Le déficit actuel de places d’accueil pour les petits de 0 à 3 ans empêche nombre de parents de pouvoir trouver un emploi ; le projet de construction d’une nouvelle crèche sur le plateau de Bellevue à Jambes répond à une hausse de la démographie. Aussi le collège communal a-t-il décidé de construire une crèche pour compléter l’offre d’accueil sur l’entité namuroise. Un marché de conception et réalisation a été lancé.

Sur les six offres reçues, c’est celle des Entreprises Gilles Moury qui a été retenue par le groupe de travail composé d’architectes, de représentants de la Sonefa (Société namuroise d’équipements familiaux dont la mission est de gérer le Centre namurois de la petite enfance), de l’ONE et du SPW.

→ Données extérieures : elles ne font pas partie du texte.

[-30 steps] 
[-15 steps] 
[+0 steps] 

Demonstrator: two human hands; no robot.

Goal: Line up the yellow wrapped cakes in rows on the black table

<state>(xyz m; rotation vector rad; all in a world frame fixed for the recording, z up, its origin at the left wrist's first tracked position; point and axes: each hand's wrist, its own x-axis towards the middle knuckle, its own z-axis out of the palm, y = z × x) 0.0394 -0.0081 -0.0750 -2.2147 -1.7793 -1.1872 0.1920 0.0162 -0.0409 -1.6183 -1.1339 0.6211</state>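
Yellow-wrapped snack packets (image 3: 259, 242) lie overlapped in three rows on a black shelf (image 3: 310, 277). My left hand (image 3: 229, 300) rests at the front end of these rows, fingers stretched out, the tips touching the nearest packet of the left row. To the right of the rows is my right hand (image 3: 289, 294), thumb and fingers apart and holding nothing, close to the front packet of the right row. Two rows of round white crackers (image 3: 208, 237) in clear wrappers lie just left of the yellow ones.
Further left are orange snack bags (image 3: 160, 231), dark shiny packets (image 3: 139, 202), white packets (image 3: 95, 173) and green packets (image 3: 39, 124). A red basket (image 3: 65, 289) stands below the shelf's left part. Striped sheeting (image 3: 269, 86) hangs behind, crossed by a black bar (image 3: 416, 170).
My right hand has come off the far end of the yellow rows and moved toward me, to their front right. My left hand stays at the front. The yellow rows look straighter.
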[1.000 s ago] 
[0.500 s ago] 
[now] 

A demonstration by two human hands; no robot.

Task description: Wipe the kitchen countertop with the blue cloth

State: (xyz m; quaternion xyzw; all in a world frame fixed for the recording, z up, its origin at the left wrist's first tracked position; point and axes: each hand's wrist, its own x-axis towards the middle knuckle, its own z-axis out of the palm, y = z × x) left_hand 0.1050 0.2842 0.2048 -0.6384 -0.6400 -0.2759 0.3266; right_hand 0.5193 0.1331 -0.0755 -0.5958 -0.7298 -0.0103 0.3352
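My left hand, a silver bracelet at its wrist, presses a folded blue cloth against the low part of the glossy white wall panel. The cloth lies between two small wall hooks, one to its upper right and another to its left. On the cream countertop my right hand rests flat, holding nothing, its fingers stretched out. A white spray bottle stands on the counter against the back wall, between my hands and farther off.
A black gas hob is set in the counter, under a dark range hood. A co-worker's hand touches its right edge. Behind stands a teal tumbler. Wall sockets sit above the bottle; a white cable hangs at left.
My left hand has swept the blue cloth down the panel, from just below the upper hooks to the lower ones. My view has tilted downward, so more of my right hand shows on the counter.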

"Une crèche n’est pas un lieu anodin, dans la mesure où elle participe au développement du jeune enfant, dans ses premières années. D’où la collaboration étroite avec le président de la Sonefa, Philippe Detry, pour mener à bien ce projet. La crèche, d’une capacité prévue pour de 60 enfants, hébergera également les services administratifs, les accueillantes ainsi que les services techniques de la Sonefa", a expliqué l’échevin T. Auspert.

Le rez-de-chaussée comprendra l’entrée, cinq unités de crèche de 12 enfants chacune et une zone technique fonctionnelle. L’étage sera constitué de locaux administratifs (bureaux et salles de réunion) ainsi que des locaux pour la logistique (atelier et stockage). Chaque unité disposera d’un espace extérieur aménagé et clôturé où les enfants pourront s’ébattre. L’orientation du bâtiment a été choisie de manière à favoriser une utilisation rationnelle de l’énergie et le développement durable.

Ce projet, d’un montant total de 2 339 000 euros, est subsidié par la Wallonie à concurrence de 880 000 euros. Pour l’heure, la Sonefa regroupe huit milieux d’accueil collectifs et une septantaine d’accueillantes pour un total de 600 places ETP, ce qui représente 1 200 enfants accueillis. "Mon combat reste axé sur l’ouverture de nouveaux milieux d’accueil. Nous devons aider les familles à faire face à cette problématique", a épinglé l’échevine de la Petite Enfance, G. Lazaron.